__Action item__: Exclude the pictures and repeat all of the data exactly.

__Given material__:
┄┄┄┄┄┄┄┄┄┄

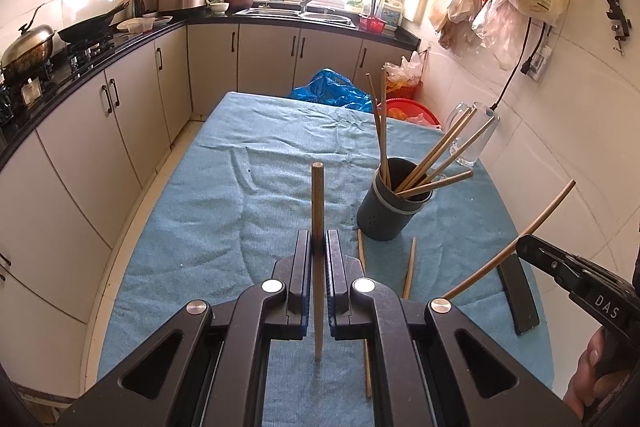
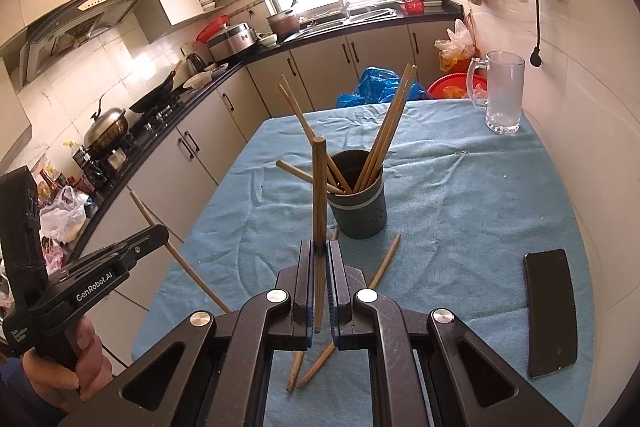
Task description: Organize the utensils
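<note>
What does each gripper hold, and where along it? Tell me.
The left gripper and the right gripper each pinch one chopstick between the pads, partway up its length, nearer the lower end.

the left half of the tabletop [image 2: 460, 187] lies bare and open to me. the holder [image 2: 357, 203] stands mid-tabletop, its chopsticks [image 2: 384, 135] fanning outward over it. two loose chopsticks [image 2: 384, 263] lie on the cloth before it. a glass mug [image 2: 502, 93] blocks the far right corner, a phone [image 2: 550, 311] the near right edge.
</note>
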`<state>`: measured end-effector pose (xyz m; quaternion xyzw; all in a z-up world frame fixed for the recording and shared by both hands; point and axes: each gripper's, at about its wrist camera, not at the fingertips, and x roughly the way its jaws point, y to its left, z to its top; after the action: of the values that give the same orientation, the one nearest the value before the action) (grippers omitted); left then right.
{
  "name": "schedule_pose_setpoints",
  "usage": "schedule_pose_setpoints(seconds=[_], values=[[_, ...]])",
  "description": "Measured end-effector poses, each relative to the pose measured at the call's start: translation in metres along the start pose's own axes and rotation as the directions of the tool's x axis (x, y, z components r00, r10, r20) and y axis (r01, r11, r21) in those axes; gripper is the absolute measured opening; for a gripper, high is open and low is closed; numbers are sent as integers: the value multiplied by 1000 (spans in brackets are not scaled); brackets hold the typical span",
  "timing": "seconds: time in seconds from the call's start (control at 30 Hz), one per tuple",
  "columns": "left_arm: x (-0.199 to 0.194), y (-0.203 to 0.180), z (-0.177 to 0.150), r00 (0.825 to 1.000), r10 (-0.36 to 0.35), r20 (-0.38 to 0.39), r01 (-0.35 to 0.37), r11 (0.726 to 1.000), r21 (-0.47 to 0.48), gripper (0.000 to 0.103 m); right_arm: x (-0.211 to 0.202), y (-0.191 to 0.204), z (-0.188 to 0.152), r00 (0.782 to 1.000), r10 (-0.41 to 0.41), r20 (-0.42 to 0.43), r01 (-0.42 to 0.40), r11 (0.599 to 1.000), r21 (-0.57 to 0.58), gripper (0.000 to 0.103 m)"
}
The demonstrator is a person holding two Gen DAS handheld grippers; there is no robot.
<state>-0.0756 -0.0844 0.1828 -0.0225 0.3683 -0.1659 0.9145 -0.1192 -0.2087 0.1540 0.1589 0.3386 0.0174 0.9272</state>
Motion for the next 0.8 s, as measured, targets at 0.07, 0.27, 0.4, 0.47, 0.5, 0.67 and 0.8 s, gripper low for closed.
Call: schedule_pose_setpoints(seconds=[0.07, 0.27, 0.4, 0.47, 0.5, 0.67, 0.8], values=[[0, 1, 1, 1000, 0, 3, 0, 1000, -2, 6, -2, -1, 1, 1000, 2, 6, -2, 1000, 4, 6], [-3, 1, 7, 1000, -3, 17, 3, 1000, -7, 6, -7, -7, 4, 1000, 0, 16, -1, 1000, 25, 6], [-2, 2, 10, 1000, -5, 21, 5, 1000, -14, 6, -11, -10, 7, 1000, -3, 24, 2, 999, 38, 6], [-2, 1, 11, 1000, -7, 23, 7, 1000, -14, 6, -12, -11, 9, 1000, -4, 26, 3, 999, 45, 6], [-2, 1, 12, 1000, -7, 25, 7, 1000, -15, 6, -12, -12, 9, 1000, -6, 27, 4, 999, 47, 6], [-2, 2, 18, 1000, -7, 31, 7, 1000, -15, 6, -15, -17, 14, 999, -10, 34, 8, 998, 61, 6], [-4, 3, 27, 999, -4, 45, 4, 1000, -13, 6, -18, -22, 19, 999, -18, 47, 14, 997, 76, 6]])
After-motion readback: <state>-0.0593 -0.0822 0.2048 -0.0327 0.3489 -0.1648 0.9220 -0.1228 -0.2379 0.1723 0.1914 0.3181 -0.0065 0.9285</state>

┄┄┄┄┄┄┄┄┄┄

__Result__:
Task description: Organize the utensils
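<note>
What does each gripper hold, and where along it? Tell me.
The left gripper and the right gripper each pinch one chopstick between the pads, partway up its length, nearer the lower end.

the left half of the tabletop [image 2: 460, 187] lies bare and open to me. the holder [image 2: 357, 203] stands mid-tabletop, its chopsticks [image 2: 384, 135] fanning outward over it. two loose chopsticks [image 2: 384, 263] lie on the cloth before it. a glass mug [image 2: 502, 93] blocks the far right corner, a phone [image 2: 550, 311] the near right edge.
</note>
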`<state>`: measured end-effector pose (xyz m; quaternion xyzw; all in a z-up world frame fixed for the recording and shared by both hands; point and axes: each gripper's, at about its wrist camera, not at the fingertips, and x roughly the way its jaws point, y to its left, z to its top; after the action: of the values that give the same orientation, the one nearest the value before the action) (grippers omitted); left then right.
{
  "name": "schedule_pose_setpoints",
  "usage": "schedule_pose_setpoints(seconds=[_], values=[[_, ...]])",
  "description": "Measured end-effector poses, each relative to the pose measured at the call's start: translation in metres along the start pose's own axes and rotation as the directions of the tool's x axis (x, y, z components r00, r10, r20) and y axis (r01, r11, r21) in those axes; gripper is the absolute measured opening; for a gripper, high is open and low is closed; numbers are sent as integers: the value multiplied by 1000 (spans in brackets are not scaled); brackets hold the typical span",
  "timing": "seconds: time in seconds from the call's start (control at 30 Hz), one per tuple",
  "columns": "left_arm: x (-0.199 to 0.194), y (-0.203 to 0.180), z (-0.177 to 0.150), r00 (0.825 to 1.000), r10 (-0.36 to 0.35), r20 (-0.38 to 0.39), r01 (-0.35 to 0.37), r11 (0.726 to 1.000), r21 (-0.47 to 0.48), gripper (0.000 to 0.103 m); right_arm: x (-0.211 to 0.202), y (-0.191 to 0.204), z (-0.188 to 0.152), r00 (0.782 to 1.000), r10 (-0.41 to 0.41), r20 (-0.42 to 0.43), r01 (-0.42 to 0.40), r11 (0.599 to 1.000), r21 (-0.57 to 0.58), gripper (0.000 to 0.103 m)"
}
The demonstrator is a person holding two Gen DAS handheld grippers; there is no robot.
<state>-0.0756 -0.0844 0.1828 -0.0225 0.3683 -0.1659 0.9145 -0.1192 -0.2087 0.1540 0.1589 0.3386 0.0174 0.9272</state>
Motion for the next 0.8 s, as measured, targets at 0.07, 0.27, 0.4, 0.47, 0.5, 0.67 and 0.8 s, gripper low for closed.
Call: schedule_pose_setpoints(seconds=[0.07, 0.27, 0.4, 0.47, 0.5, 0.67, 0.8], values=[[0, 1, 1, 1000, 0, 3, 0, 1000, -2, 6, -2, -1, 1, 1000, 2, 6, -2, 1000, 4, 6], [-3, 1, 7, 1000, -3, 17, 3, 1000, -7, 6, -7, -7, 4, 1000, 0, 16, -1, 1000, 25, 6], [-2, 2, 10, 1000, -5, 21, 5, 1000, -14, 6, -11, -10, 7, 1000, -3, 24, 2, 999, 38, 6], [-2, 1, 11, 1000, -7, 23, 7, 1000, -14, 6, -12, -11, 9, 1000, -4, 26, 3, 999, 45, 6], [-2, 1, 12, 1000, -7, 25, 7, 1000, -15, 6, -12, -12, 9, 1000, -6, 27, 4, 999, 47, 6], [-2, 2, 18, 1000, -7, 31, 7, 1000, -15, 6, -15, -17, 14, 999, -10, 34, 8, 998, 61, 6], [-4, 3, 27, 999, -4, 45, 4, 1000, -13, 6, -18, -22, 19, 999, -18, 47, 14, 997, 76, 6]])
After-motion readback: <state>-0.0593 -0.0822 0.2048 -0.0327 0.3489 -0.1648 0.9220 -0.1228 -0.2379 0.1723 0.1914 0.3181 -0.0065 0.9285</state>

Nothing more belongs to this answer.